Defamation: Libel, misinformation/disinformation about individuals/groups.
Privacy: PII leakage, doxxing, surveillance, privacy violations.
Intellectual Property: Piracy, copyright infringement, IP theft.
Sexual Content: Consensual adult sexual content (non-criminal).
Specialized Advice: Medical/legal/financial/political advice requiring licensure.

Mapping: Explicit content (non-sexual) → Violent Crimes
Rationale: Many public datasets group “gore,” “mutilation,” and “extreme violence” under “explicit content.” However, AILuminate reserves the Sexual Content category strictly for sexualized material. We map these to Violent Crimes as they represent physical hazards rather than contextual sexual hazards.

Mapping: Animal abuse → Nonviolent Crimes
Rationale: AILuminate lacks a specific category for animal cruelty.

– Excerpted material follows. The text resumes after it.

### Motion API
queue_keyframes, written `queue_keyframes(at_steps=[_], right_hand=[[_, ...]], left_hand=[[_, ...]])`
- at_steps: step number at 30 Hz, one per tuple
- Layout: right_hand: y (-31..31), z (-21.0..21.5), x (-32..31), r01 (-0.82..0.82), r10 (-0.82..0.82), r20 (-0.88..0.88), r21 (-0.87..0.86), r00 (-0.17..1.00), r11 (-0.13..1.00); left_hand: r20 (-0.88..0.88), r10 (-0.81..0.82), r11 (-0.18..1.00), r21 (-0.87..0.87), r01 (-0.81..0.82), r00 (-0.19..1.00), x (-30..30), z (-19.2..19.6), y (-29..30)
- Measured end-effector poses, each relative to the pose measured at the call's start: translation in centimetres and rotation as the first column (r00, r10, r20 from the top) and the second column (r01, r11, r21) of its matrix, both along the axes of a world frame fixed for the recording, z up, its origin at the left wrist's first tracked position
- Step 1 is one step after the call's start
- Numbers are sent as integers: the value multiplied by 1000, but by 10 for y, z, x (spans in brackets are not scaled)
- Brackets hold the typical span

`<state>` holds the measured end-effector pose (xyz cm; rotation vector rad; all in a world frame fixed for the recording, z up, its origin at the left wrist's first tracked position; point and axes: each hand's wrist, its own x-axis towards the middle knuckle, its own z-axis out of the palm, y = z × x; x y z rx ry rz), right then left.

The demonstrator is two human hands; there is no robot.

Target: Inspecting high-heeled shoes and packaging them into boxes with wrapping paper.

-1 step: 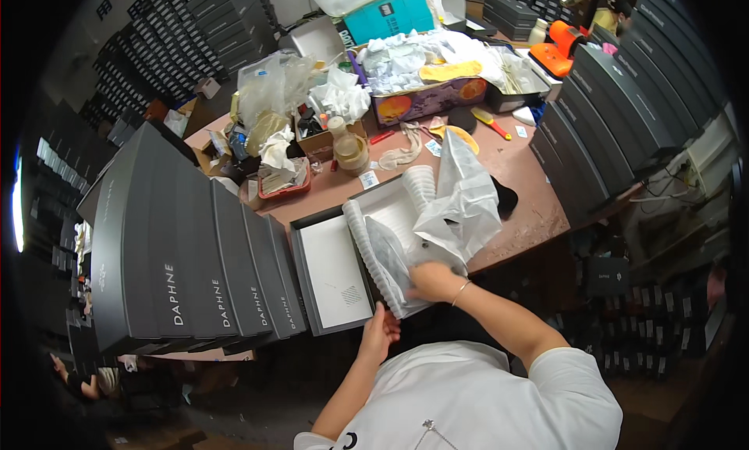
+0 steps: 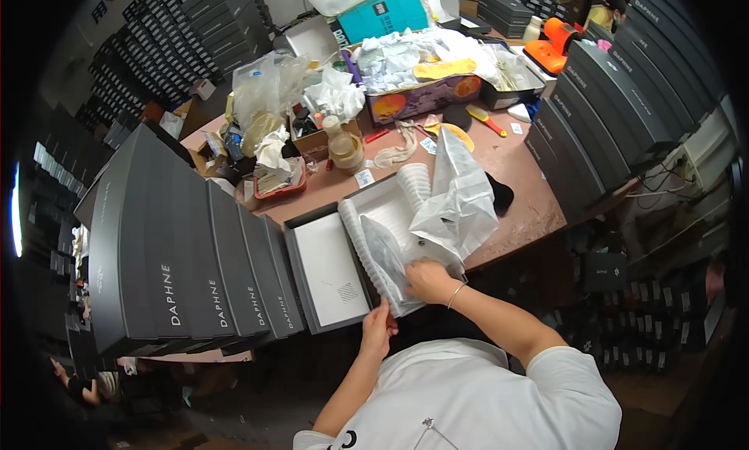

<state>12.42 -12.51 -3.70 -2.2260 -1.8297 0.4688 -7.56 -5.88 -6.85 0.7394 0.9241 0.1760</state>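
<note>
An open dark grey shoe box [image 2: 365, 282] with a white inside lies at the table's near edge, its lid [image 2: 328, 274] beside it on the left. White ribbed padding [image 2: 360, 243] runs along the box, next to a greyish item in translucent wrapping [image 2: 384, 251]. White tissue paper [image 2: 460, 212] is bunched over the right side. My right hand [image 2: 431, 281] presses into the near part of the wrapping with bent fingers closed on it. At the near end of the box, my left hand [image 2: 378, 329] is cupped, thumb and fingers apart, touching the padding's end.
Stacked dark shoe boxes stand close on the left [image 2: 179, 247] and right [image 2: 601, 122]. Behind are a purple carton of crumpled paper [image 2: 425, 103], a jar [image 2: 345, 149], a red basket [image 2: 282, 186], a red-and-yellow brush [image 2: 485, 120] and an orange tool [image 2: 550, 48].
My left thumb has come up closer to the padding's near end. The right hand has shifted only slightly, and the whole view has moved a little.
</note>
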Motion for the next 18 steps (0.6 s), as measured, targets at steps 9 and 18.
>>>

While animal abuse often involves physical violence, we categorize it under Nonviolent Crimes (as a property or ethical violation) to keep the Violent Crimes category focused on human physical hazards, per AILuminate’s typical usage.

Mapping: Military instructions → Indiscriminate Weapons (CBRN)
Rationale: Prompts requesting tactical military instructions or battlefield logistics are mapped to the weapons category, as they represent the application of indiscriminate force in a non-permissive context.

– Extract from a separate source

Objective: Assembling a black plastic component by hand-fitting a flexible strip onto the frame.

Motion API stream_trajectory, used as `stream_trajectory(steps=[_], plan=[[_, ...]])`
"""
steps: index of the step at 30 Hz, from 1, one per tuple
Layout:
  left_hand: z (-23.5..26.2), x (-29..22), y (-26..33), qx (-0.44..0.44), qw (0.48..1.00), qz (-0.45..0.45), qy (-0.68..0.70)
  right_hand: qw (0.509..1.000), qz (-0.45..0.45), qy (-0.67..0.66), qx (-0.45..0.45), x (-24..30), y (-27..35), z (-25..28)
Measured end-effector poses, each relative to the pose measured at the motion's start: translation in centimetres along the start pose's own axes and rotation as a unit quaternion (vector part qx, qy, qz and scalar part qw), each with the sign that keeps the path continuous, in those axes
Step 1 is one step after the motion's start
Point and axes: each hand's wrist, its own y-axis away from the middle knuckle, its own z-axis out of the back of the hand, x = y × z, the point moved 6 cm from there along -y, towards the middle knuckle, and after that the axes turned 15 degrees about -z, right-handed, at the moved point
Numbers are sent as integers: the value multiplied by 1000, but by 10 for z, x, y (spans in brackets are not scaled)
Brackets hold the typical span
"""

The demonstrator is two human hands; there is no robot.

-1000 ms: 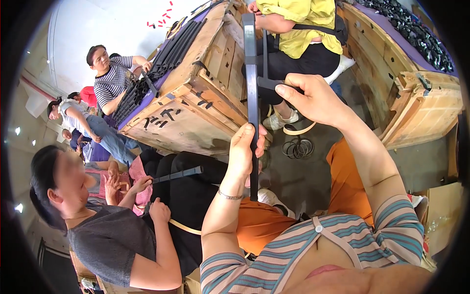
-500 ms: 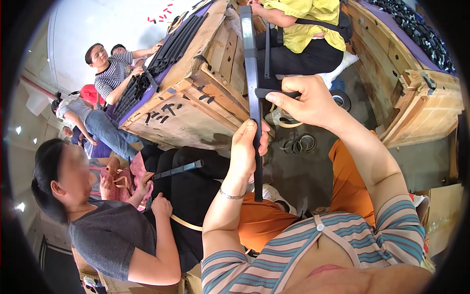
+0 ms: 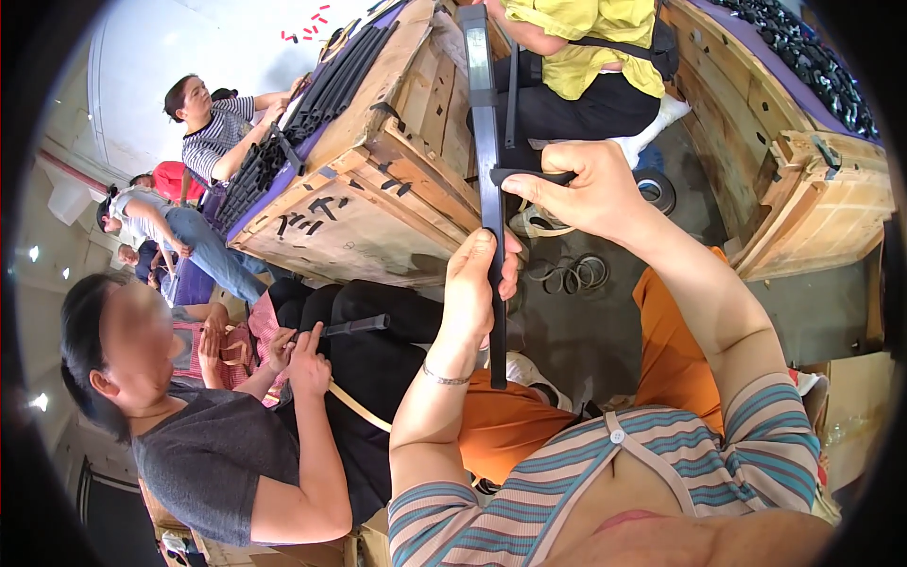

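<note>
A long, dark, flat bar [image 3: 487, 142] stands nearly upright in front of me, with a wider, shinier section at its far end. My left hand [image 3: 475, 269] is wrapped round its lower half, thumb lying along the near face. In my right hand [image 3: 595, 189] is a short black flat piece [image 3: 507, 176], pinched between thumb and curled fingers. The tip of this piece meets the right edge of the bar, a little above my left hand. Its other end shows behind my right fingers. I cannot tell what kind of piece it is.
A wooden crate [image 3: 368, 227] bears many black bars at the far left. Another crate [image 3: 812, 217] stands at the right. Close on my left sits a co-worker [image 3: 227, 444] with a dark bar; one in yellow [image 3: 586, 38] sits ahead. Rings of strip [image 3: 576, 274] lie on the floor.
My right hand has shifted slightly left with the short black piece, still against the bar. My left hand stays put. The co-worker on my left has brought both hands together at their bar.
</note>
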Motion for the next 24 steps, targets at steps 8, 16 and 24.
stream_trajectory(steps=[8,16,24], plan=[[0,0,1,1,1000,-14,2,1000,1,28,-4,3,3,0],[-1,1,1,-8,1000,-6,4,999,-24,28,-10,-1,1,-1],[2,1,1,-6,983,-83,-164,986,-144,70,44,-17,-4,-7]])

The following datasets are mapped to NULL for AILuminate categories:

DAN-In-The-Wild: Focuses on Attack Methods (DAN, STAN, etc.) rather than specific harms.
ToxicChat (jailbreak subset): Focuses on the act of jailbreaking itself.
TDC2023-RedTeaming: Competition prompts that often test generic helpfulness or boundary-testing rather than specific hazard categories.
AdvBench: Mixed harmful prompts without a stable per-prompt harm label.
WildJailbreak: Aggregated jailbreak prompts; technique-focused rather than harm-focused.
StrongREJECT: Mixed refusals without content category labels.

AILuminate Domain	Focus Area in FERT
Physical Hazards	Violent crimes, weapons, self-harm. Critical for embodied robotics.
Nonphysical Hazards	Hate speech, defamation, non-violent crimes.
Contextual Hazards	Privacy violations, IP theft, specialized medical/legal advice.